Девушка сидела, опустив голову. Светлые кудряшки обрамляли ее щеки. У Кирилла давно не было женщины, но до сих пор он не помышлял об этом. Сегодня кое-что изменилось.
– Давай поужинаем вместе, – предложил он. – В кафе после работы. Я приглашаю.
У Мариши перехватило дыхание от счастья. Неужели мечты сбываются, и доктор Бортников так же неравнодушен к ней, как и она к нему?
– Согласна?
Она была не в силах вымолвить ни слова и только кивнула…
* * *
Чемагин лежал в комнате и дремал. Боли в спине участились, он стал нервным и легко поддавался импульсивным порывам. Не исключено, что это – побочное действие лекарственных настоев, которые он принимает. Вот и сейчас его снедало беспокойство.
Этот унылый городишко наводил на Чемагина тревожную тоску. Здесь за каждым углом таилась неведомая опасность. Раньше его одолевала паника во время приступов, а теперь, похоже, страх становится повседневным и неконтролируемым. Он пожаловался на свое состояние доктору, но тот опять заговорил о каких-то умственных причинах его недуга.

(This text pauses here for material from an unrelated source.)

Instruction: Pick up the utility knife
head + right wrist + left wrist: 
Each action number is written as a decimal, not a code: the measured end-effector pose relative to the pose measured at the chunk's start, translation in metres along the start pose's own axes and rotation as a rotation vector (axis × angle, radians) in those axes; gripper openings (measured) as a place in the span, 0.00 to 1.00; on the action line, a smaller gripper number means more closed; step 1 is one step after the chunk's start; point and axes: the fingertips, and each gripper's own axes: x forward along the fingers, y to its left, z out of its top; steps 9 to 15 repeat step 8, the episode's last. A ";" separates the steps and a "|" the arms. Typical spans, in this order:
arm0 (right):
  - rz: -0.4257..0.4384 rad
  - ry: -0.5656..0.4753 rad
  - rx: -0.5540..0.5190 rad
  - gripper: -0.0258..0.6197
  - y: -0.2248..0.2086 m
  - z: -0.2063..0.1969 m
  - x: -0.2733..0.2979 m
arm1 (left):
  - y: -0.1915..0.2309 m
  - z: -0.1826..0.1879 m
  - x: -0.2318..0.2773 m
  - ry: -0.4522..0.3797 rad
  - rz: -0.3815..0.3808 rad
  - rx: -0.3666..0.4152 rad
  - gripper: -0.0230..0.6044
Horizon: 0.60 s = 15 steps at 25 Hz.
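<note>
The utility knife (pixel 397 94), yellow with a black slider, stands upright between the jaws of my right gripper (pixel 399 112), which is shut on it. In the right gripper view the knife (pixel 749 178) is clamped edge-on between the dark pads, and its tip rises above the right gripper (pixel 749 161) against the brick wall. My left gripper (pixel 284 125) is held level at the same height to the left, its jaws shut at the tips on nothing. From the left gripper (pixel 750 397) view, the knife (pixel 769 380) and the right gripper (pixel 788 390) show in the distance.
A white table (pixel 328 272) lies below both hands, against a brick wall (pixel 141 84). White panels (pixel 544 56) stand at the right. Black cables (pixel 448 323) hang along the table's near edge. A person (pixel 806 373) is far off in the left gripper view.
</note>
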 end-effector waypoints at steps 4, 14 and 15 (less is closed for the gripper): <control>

– Я не сумасшедший, – возразил Чемагин, как будто Бортников мог его слышать. – Зачем мне нужна боль в спине, от которой впору лезть на стены?
Он закрыл глаза и вспомнил себя маленьким мальчиком, идущим по лесу. Зеленый мох и поваленные стволы деревьев вызвали у него безотчетный ужас. Он закричал и в страхе ринулся назад, туда, где его бабка с дедом собирали грибы на поляне.

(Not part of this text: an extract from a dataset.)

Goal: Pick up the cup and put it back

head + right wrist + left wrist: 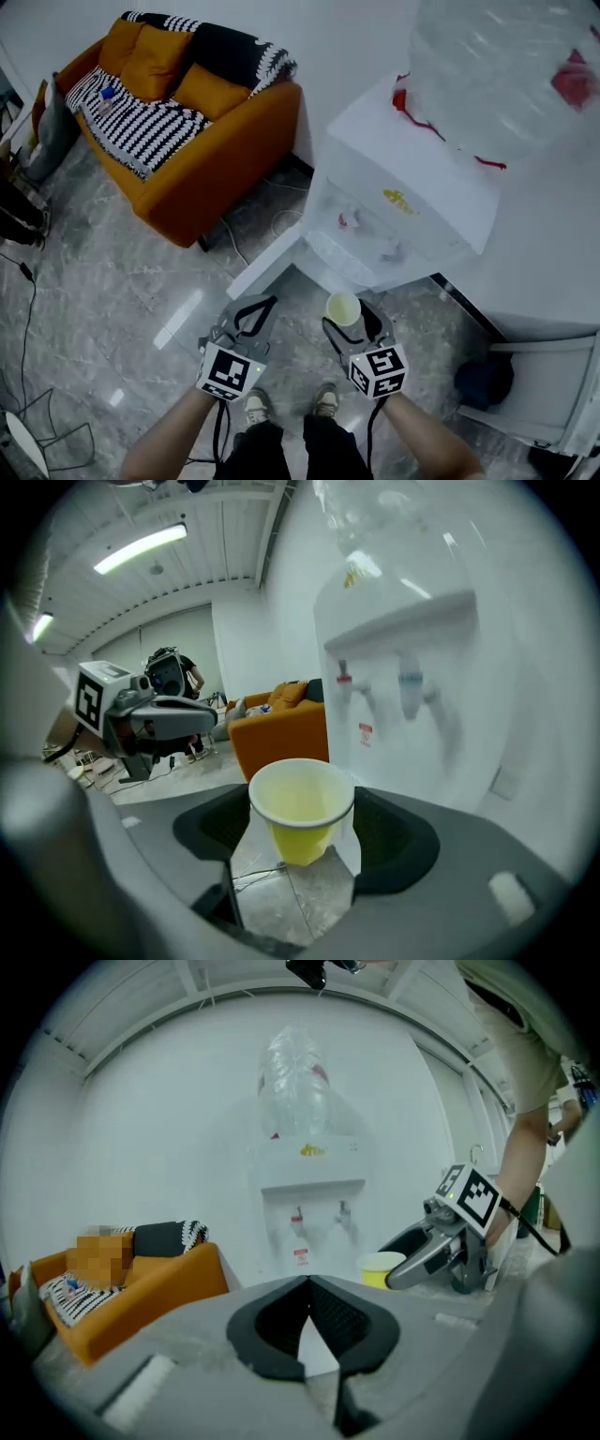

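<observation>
Orange sofa with striped blanket, white water dispenser nearby on grey marble floor.

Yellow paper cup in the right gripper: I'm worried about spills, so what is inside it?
Inside the yellow paper cup, upright between the right gripper jaws, only pale bare walls show. Whether clear water lies at the bottom cannot be told.

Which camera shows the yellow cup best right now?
Right gripper view: the cup sits at the centre, upright, rim and inside visible. Head view shows only its mouth from above; left gripper view shows it small, partly hidden.
</observation>
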`<state>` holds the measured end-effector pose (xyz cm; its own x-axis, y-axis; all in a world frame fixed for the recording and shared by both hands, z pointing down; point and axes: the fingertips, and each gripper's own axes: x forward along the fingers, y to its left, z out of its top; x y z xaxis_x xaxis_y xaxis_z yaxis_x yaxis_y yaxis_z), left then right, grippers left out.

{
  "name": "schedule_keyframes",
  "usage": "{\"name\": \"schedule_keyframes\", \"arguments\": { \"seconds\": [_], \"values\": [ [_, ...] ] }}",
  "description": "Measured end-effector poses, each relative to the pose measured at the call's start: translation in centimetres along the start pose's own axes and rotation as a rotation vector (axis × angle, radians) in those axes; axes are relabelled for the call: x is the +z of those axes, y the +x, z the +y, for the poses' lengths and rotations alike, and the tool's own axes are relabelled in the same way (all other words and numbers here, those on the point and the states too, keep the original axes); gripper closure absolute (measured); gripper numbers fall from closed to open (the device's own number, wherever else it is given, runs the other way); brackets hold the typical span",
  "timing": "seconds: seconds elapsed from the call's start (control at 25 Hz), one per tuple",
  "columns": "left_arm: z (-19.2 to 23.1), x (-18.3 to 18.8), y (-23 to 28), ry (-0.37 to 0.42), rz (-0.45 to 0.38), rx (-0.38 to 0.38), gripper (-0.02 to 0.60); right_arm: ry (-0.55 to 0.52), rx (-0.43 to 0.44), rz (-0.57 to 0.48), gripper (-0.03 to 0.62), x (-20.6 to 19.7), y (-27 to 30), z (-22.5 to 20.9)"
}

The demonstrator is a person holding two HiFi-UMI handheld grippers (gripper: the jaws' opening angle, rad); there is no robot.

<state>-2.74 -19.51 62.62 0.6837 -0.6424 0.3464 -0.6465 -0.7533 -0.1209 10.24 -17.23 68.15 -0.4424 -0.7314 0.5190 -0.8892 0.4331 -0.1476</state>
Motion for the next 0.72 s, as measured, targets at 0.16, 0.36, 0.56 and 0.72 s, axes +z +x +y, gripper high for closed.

Ему казалось, что за ним гонится сама смерть. У нее красивое лицо, длинные косы и молодое тело, покрытое пестрыми узорами. Он слышал сзади хруст валежника и бежал все быстрее, пока хватало дыхания. Потом наступила жуткая всепоглощающая тьма…
Из этой тьмы его вырвал испуганный голос деда:
«Вот он! Я нашел его!»
«Жив, внучек! Слава богу! – всхлипывала бабка, ощупывая руки и ноги мальчика. – Все цело! – Она припала ухом к его груди и радостно сообщила: – Дышит, горемычный! И сердечко бьется!»
В кухне засвистел чайник, Чемагин очнулся и тяжело поднялся с дивана. Он снимал маленький старый дом, зато без хозяев и по сходной цене. Платил копейки и был предоставлен самому себе. Он терпеть не мог сожителей, поэтому и семьей не обзавелся. Менял женщин, чтобы не прикипеть ни к одной, не обрасти хозяйством и обязательствами. Мысли о неприкаянной старости не пугали его. Он считал, что лишь одиночество дает настоящую свободу.
На кухне он подбросил в печь пару поленьев и выпил настойку доктора Бортникова. Горький вкус трав напоминал ему запах костра, вид на горную гряду, разочарование и неукротимую ярость…
Эта ярость захлестывала его, била через край. Он поставил на кон свою душу, а его обманули, обвели вокруг пальца.
Чемагин заскрежетал зубами и нащупал под джемпером амулет, с которым не расставался. Череп на прочном черном шнурке: две пустых глазницы и приоткрытые челюсти.
Ярость, природа которой была не понятна до конца, гнала Чемагина с места на место, бросала из огня да в полымя. Должно быть, его неизлечимая хворь как-то связана с этой яростью, с жаждой мести кому-то безликому, с накатывающим на него страхом, с чувством безысходности, которое томило его по ночам.